Markets are afraid that trade tariffs may shatter existing world trade rules, with finance ministers and central bank heads in efforts to formulate new rules. Previous events as well as the current situation suggest the possibility of a decision that will revolve around attempts to weaken the U.S. currency.

During the last 35 years, there have been several periods during which the United States actively struggled with trade deficit. In the 1980s, the Plaza Accord occurred as a most notable event, an agreement on coordinated actions in attempt to weaken the dollar.

In the early 2000s, the dollar came under pressure as the Fed kept interest rates much lower than monetary policy rules suggested.
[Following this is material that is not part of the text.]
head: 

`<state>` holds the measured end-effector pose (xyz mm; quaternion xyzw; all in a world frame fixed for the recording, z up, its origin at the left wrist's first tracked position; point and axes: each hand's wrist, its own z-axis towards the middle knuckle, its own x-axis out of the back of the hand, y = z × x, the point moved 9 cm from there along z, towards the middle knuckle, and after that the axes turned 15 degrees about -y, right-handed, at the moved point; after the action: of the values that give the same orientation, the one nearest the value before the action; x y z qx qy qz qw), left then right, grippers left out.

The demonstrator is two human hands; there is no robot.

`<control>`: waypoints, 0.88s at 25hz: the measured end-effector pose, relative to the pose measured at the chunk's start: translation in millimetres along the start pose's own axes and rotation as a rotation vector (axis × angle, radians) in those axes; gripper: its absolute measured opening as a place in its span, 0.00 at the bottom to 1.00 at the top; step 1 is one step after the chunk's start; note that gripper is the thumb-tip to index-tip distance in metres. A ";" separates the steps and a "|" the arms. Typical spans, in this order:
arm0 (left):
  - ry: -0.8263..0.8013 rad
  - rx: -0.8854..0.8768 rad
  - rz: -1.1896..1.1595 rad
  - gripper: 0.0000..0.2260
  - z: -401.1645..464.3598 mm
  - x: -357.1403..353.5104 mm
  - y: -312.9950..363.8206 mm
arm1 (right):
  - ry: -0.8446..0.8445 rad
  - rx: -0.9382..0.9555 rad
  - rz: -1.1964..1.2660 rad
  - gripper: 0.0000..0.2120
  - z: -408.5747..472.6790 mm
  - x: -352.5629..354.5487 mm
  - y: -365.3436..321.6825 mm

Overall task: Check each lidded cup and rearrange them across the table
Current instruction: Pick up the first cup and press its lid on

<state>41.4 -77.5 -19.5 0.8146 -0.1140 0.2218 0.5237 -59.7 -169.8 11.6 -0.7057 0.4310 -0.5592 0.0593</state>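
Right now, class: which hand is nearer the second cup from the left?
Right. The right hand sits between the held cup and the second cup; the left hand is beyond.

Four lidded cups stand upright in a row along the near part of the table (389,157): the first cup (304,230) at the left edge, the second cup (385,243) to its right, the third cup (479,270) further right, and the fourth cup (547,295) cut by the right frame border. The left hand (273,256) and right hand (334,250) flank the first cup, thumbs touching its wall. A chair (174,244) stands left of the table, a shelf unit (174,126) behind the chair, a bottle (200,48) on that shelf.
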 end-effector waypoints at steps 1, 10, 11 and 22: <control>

At the time, however, world politics saw U.S. securities in the reserves of the central banks of Emerging Markets, which allowed the dollar to maintain an important reserve currency status in spite of the weakening exchange rate.


The graph of the dollar index to the major trading partner currencies gives a clear picture of reversals. The early 1980s rally saw the index rise from 93 to 144 points (up 155%) in approximately 5 years, before collapsing to 88 in just 3 years. Subsequently, between 1988-1995, the dollar experienced a less volatile decline, maintaining its downward trend nonetheless. Between 1995-2002, the currency strengthened to trading partner currencies, largely due to the Asian crisis and a mistrust against the euro.

With the Fed keeping rates lower than expected, the dollar experienced further decline, with a period of two years wiping out 30% of its value and the USD eventually returning to levels seen in 1995. Following that, and between 2004 and 2011, the dollar kept registering new lows, with the index falling to 70.

Should expectations materialise, the decline experienced by the dollar last year and the beginning of trade negotiations between finance ministers and heads of central banks would seem to be related. One of the main side effects of such a policy may be a potential drop of the dollar over the next 2 years from its current level at 86 to below 70 USDX.

What’s also notable is that the above may be followed by the U.S. currency experiencing further decline in the years to come, albeit less actively, with the possibility that the index falls down to 60, that is, a 30% decline from current levels. Should this take place, the single currency could grow to 1.78, while USDJPY could fall to 73.

Most probably, the main beneficiary of the potential USD decline will be the Chinese yuan. It would not be hard to imagine the U.S. authorities adding pressure on China to allow its currency to grow. The Central Bank of China has been trying for many years to keep the RMB exchange rate near the dollar, which periodically provokes discontent in the U.S. Should the Chinese yuan come into focus, the dollar would most likely move less against other currencies than previously.